--- Recorded information ---

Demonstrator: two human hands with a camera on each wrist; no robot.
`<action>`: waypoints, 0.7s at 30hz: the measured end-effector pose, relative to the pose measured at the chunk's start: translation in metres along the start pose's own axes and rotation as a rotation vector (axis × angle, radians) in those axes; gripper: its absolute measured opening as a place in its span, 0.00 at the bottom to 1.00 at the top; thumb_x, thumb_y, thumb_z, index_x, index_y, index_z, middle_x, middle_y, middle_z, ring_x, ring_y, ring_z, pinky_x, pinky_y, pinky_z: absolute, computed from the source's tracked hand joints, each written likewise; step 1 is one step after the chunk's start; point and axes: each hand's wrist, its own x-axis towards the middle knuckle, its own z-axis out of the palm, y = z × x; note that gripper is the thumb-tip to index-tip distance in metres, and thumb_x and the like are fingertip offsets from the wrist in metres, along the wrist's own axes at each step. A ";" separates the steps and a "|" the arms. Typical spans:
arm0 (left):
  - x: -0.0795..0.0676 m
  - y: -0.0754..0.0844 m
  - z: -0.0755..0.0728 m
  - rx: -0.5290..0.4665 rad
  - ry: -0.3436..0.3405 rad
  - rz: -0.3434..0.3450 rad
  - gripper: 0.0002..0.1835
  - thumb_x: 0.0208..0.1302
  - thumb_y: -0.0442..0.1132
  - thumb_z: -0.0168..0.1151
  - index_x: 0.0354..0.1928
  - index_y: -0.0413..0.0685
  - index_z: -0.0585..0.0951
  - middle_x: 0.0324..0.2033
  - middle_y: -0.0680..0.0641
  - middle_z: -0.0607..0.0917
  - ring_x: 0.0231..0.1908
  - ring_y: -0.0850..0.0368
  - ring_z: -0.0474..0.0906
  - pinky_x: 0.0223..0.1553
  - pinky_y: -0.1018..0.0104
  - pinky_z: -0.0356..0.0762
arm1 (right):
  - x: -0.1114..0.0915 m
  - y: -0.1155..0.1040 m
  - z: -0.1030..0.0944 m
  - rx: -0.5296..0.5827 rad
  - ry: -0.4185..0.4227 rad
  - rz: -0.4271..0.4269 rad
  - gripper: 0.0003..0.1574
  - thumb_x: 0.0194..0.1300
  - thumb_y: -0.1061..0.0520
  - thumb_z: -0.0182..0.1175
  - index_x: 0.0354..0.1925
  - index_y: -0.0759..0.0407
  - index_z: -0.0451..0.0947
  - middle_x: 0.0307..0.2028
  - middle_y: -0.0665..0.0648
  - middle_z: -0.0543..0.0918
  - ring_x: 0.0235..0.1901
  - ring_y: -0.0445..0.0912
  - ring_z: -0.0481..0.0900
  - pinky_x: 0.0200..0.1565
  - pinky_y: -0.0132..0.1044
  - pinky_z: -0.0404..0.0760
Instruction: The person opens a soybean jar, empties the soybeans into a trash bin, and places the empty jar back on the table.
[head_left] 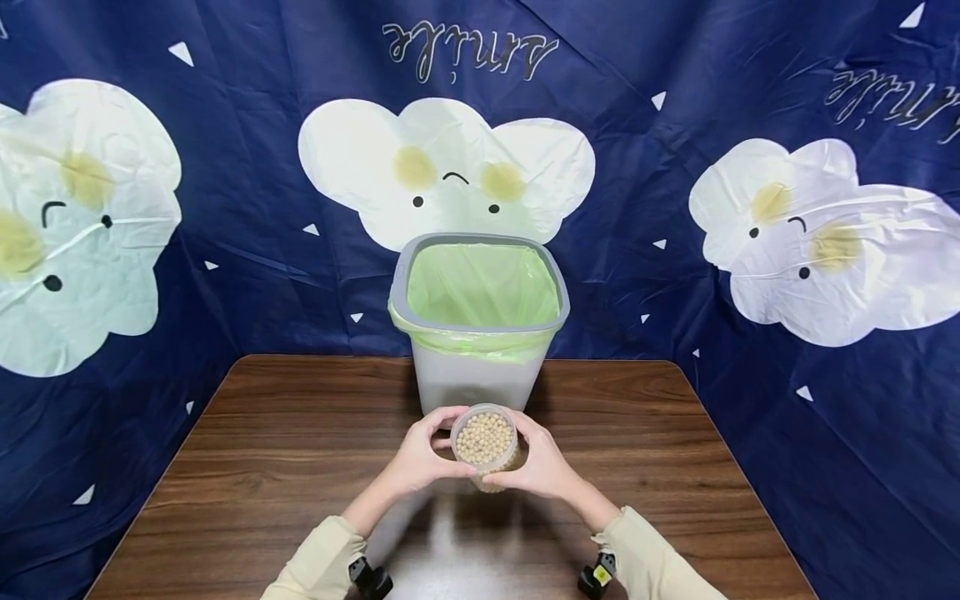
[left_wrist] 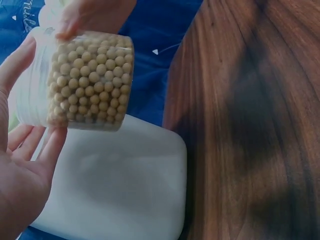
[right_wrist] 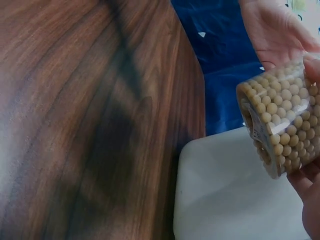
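Between both hands a clear round plastic jar of soybeans [head_left: 484, 439] is held above the table. My left hand [head_left: 422, 456] grips its left side, thumb toward me and fingers round the far side. From the right, my right hand [head_left: 544, 465] grips it in the same way. The left wrist view shows the jar [left_wrist: 92, 82] lying across the picture, its lower part packed with pale round beans. A printed label shows on the jar's base [right_wrist: 257, 131] in the right wrist view.
Just beyond the hands stands a light grey trash bin [head_left: 480, 379], lined with a green bag [head_left: 483, 287] under a darker grey rim. The brown wooden table [head_left: 300, 433] is bounded by a navy cloth [head_left: 247, 208] with white clouds.
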 end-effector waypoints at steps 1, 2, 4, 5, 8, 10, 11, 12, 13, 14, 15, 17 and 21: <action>-0.001 0.004 0.001 0.006 0.009 -0.001 0.39 0.33 0.25 0.75 0.55 0.33 0.70 0.45 0.34 0.77 0.46 0.43 0.73 0.44 0.63 0.78 | 0.000 0.000 0.001 0.001 0.002 0.004 0.51 0.33 0.62 0.76 0.56 0.72 0.65 0.50 0.67 0.75 0.48 0.57 0.74 0.50 0.35 0.74; -0.001 0.007 0.001 0.008 0.014 -0.004 0.39 0.33 0.25 0.75 0.54 0.31 0.70 0.45 0.33 0.76 0.46 0.41 0.73 0.44 0.62 0.78 | -0.001 0.000 0.002 0.002 0.005 0.010 0.51 0.33 0.62 0.76 0.57 0.72 0.65 0.50 0.67 0.75 0.48 0.57 0.73 0.50 0.35 0.74; -0.002 0.014 0.003 0.013 0.024 -0.010 0.39 0.32 0.23 0.74 0.54 0.29 0.70 0.46 0.32 0.76 0.46 0.38 0.72 0.44 0.60 0.78 | -0.002 -0.001 0.003 0.005 0.013 0.029 0.51 0.34 0.62 0.76 0.57 0.71 0.65 0.50 0.66 0.75 0.49 0.55 0.74 0.49 0.35 0.74; -0.003 0.018 0.003 0.016 0.029 -0.015 0.39 0.32 0.22 0.73 0.54 0.28 0.69 0.46 0.31 0.76 0.46 0.37 0.72 0.44 0.59 0.78 | -0.002 -0.001 0.004 0.011 0.016 0.041 0.51 0.34 0.62 0.76 0.57 0.70 0.65 0.50 0.65 0.75 0.49 0.55 0.74 0.49 0.35 0.74; -0.004 0.022 0.005 0.023 0.042 -0.025 0.39 0.32 0.22 0.73 0.54 0.27 0.69 0.46 0.31 0.75 0.47 0.36 0.72 0.44 0.58 0.77 | -0.003 0.000 0.005 0.011 0.021 0.054 0.51 0.34 0.61 0.76 0.58 0.69 0.65 0.51 0.64 0.75 0.49 0.55 0.74 0.48 0.35 0.74; -0.004 0.023 0.005 0.024 0.048 -0.024 0.39 0.33 0.23 0.74 0.53 0.27 0.69 0.47 0.31 0.75 0.48 0.36 0.71 0.45 0.58 0.77 | -0.004 0.001 0.006 0.010 0.022 0.056 0.51 0.34 0.61 0.76 0.58 0.69 0.65 0.51 0.64 0.75 0.49 0.55 0.74 0.48 0.35 0.74; -0.005 0.023 0.005 0.025 0.050 -0.023 0.38 0.33 0.23 0.74 0.53 0.27 0.69 0.47 0.31 0.75 0.48 0.37 0.71 0.45 0.58 0.77 | -0.004 0.001 0.006 0.006 0.025 0.050 0.51 0.34 0.61 0.76 0.58 0.69 0.65 0.51 0.64 0.75 0.48 0.56 0.74 0.48 0.36 0.74; -0.005 0.022 0.005 0.025 0.051 -0.020 0.38 0.33 0.23 0.74 0.53 0.27 0.69 0.48 0.32 0.75 0.48 0.37 0.71 0.45 0.58 0.77 | -0.004 0.002 0.007 0.000 0.029 0.048 0.51 0.34 0.61 0.76 0.58 0.69 0.65 0.50 0.64 0.75 0.48 0.57 0.74 0.48 0.36 0.74; -0.005 0.022 0.005 0.026 0.050 -0.016 0.38 0.33 0.23 0.74 0.53 0.27 0.69 0.48 0.31 0.75 0.48 0.36 0.71 0.45 0.58 0.77 | -0.004 0.001 0.007 -0.004 0.032 0.048 0.51 0.34 0.61 0.76 0.58 0.69 0.65 0.50 0.64 0.75 0.48 0.56 0.74 0.48 0.36 0.75; -0.005 0.022 0.005 0.027 0.050 -0.012 0.38 0.33 0.23 0.74 0.53 0.27 0.69 0.48 0.32 0.75 0.48 0.37 0.71 0.45 0.58 0.77 | -0.004 0.002 0.007 -0.005 0.035 0.051 0.51 0.34 0.60 0.76 0.58 0.69 0.65 0.50 0.64 0.75 0.48 0.56 0.74 0.48 0.36 0.75; -0.005 0.022 0.005 0.029 0.051 -0.007 0.38 0.33 0.23 0.74 0.53 0.27 0.69 0.48 0.32 0.75 0.48 0.37 0.71 0.45 0.58 0.77 | -0.004 0.002 0.007 -0.007 0.040 0.054 0.51 0.34 0.60 0.76 0.58 0.69 0.65 0.50 0.64 0.75 0.49 0.56 0.74 0.48 0.37 0.75; -0.005 0.022 0.006 0.033 0.052 0.003 0.38 0.33 0.23 0.74 0.53 0.27 0.70 0.48 0.32 0.75 0.48 0.37 0.71 0.45 0.58 0.77 | -0.004 0.002 0.007 -0.012 0.049 0.058 0.51 0.34 0.61 0.76 0.58 0.68 0.66 0.50 0.64 0.75 0.49 0.56 0.74 0.47 0.37 0.75; -0.005 0.023 0.007 0.050 0.063 0.031 0.38 0.32 0.23 0.74 0.53 0.28 0.70 0.46 0.32 0.76 0.46 0.36 0.72 0.44 0.58 0.77 | -0.004 0.001 0.007 -0.023 0.068 0.048 0.51 0.33 0.61 0.76 0.57 0.69 0.66 0.50 0.64 0.75 0.49 0.56 0.74 0.48 0.38 0.76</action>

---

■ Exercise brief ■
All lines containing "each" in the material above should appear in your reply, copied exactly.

■ Solution ■
Demonstrator: two human hands with a camera on each wrist; no robot.
`<action>`: waypoints, 0.7s at 30hz: the measured end-effector pose, relative to the pose measured at the chunk's start: translation in metres along the start pose's own axes and rotation as a rotation vector (axis × angle, radians) in those axes; gripper: its absolute measured opening as a place in its span, 0.00 at the bottom to 1.00 at the top; thumb_x, thumb_y, thumb_z, index_x, index_y, index_z, middle_x, middle_y, middle_z, ring_x, ring_y, ring_z, pinky_x, pinky_y, pinky_z: absolute, computed from the source's tracked hand joints, each written likewise; step 1 is one step after the chunk's start; point and axes: each hand's wrist, its own x-axis towards the middle knuckle, its own z-axis out of the palm, y = z × x; note that gripper is the thumb-tip to index-tip distance in metres, and thumb_x and the like are fingertip offsets from the wrist in metres, along the wrist's own axes at each step. A ";" separates the steps and a "|" the arms. Typical spans:

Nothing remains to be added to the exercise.